## [Your assignment]
Leaving out every picture, quote the data below exactly as it appears.

## [Source data]
------------------------------
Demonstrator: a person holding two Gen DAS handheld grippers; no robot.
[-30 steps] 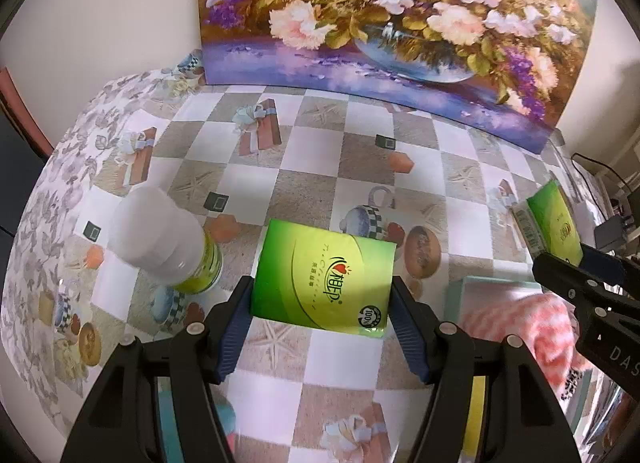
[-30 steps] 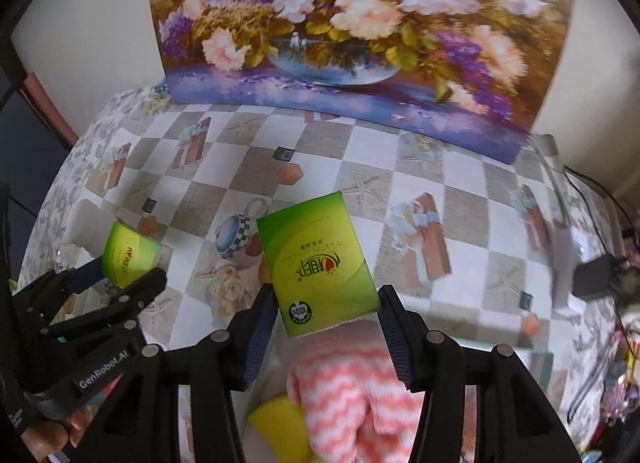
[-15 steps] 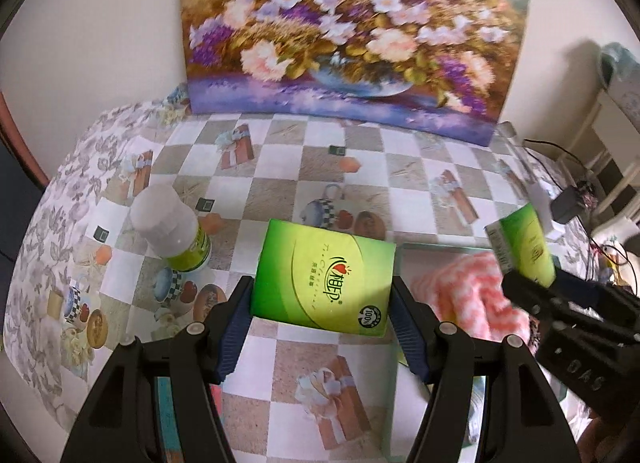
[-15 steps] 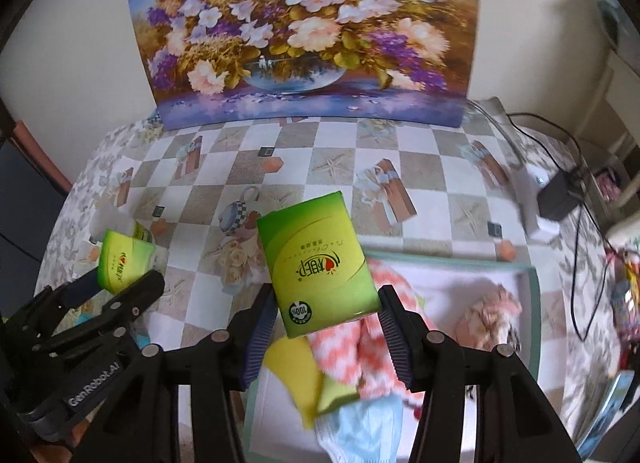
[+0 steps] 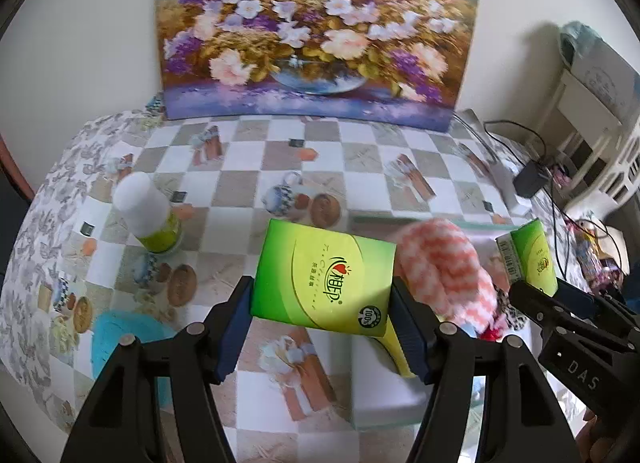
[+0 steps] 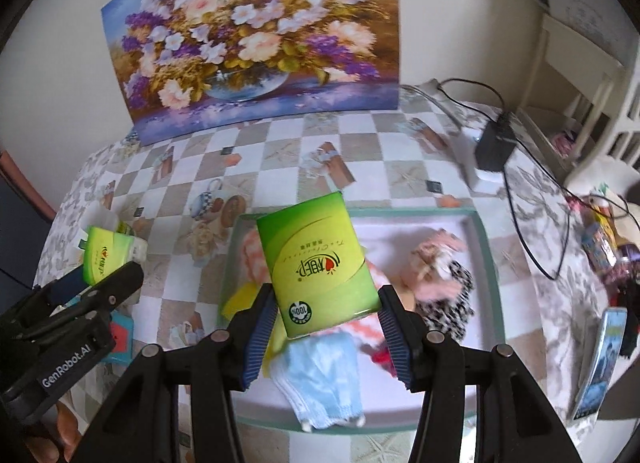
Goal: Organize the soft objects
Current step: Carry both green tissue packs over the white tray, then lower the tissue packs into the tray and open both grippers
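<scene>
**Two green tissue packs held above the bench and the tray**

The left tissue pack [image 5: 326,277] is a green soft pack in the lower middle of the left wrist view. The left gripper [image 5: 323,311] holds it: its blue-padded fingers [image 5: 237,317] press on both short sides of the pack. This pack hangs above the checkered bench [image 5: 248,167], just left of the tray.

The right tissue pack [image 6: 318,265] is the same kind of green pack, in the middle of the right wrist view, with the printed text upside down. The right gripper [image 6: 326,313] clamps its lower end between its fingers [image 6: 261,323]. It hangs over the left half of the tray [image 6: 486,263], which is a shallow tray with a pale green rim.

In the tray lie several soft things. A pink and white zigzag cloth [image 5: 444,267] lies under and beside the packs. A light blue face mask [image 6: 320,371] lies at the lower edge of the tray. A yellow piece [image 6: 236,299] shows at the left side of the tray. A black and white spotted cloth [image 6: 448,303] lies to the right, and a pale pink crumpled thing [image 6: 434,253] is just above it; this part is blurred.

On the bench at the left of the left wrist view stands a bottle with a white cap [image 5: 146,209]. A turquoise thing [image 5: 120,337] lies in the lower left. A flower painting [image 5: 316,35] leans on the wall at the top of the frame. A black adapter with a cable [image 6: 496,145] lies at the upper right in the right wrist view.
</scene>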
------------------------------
## [Final answer]
Demonstrator: a person holding two Gen DAS handheld grippers; no robot.
[-30 steps] 
[-30 steps] 
[-15 steps] 
[-15 steps] 
[+0 steps] 
[+0 steps] 
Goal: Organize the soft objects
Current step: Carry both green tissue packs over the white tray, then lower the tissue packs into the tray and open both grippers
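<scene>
**Two green tissue packs held above the bench and the tray**

The left tissue pack [image 5: 326,277] is a green soft pack in the lower middle of the left wrist view. The left gripper [image 5: 323,311] holds it: its blue-padded fingers [image 5: 237,317] press on both short sides of the pack. This pack hangs above the checkered bench [image 5: 248,167], just left of the tray.

The right tissue pack [image 6: 318,265] is the same kind of green pack, in the middle of the right wrist view, with the printed text upside down. The right gripper [image 6: 326,313] clamps its lower end between its fingers [image 6: 261,323]. It hangs over the left half of the tray [image 6: 486,263], which is a shallow tray with a pale green rim.

In the tray lie several soft things. A pink and white zigzag cloth [image 5: 444,267] lies under and beside the packs. A light blue face mask [image 6: 320,371] lies at the lower edge of the tray. A yellow piece [image 6: 236,299] shows at the left side of the tray. A black and white spotted cloth [image 6: 448,303] lies to the right, and a pale pink crumpled thing [image 6: 434,253] is just above it; this part is blurred.

On the bench at the left of the left wrist view stands a bottle with a white cap [image 5: 146,209]. A turquoise thing [image 5: 120,337] lies in the lower left. A flower painting [image 5: 316,35] leans on the wall at the top of the frame. A black adapter with a cable [image 6: 496,145] lies at the upper right in the right wrist view.
</scene>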

There's nothing else to the answer.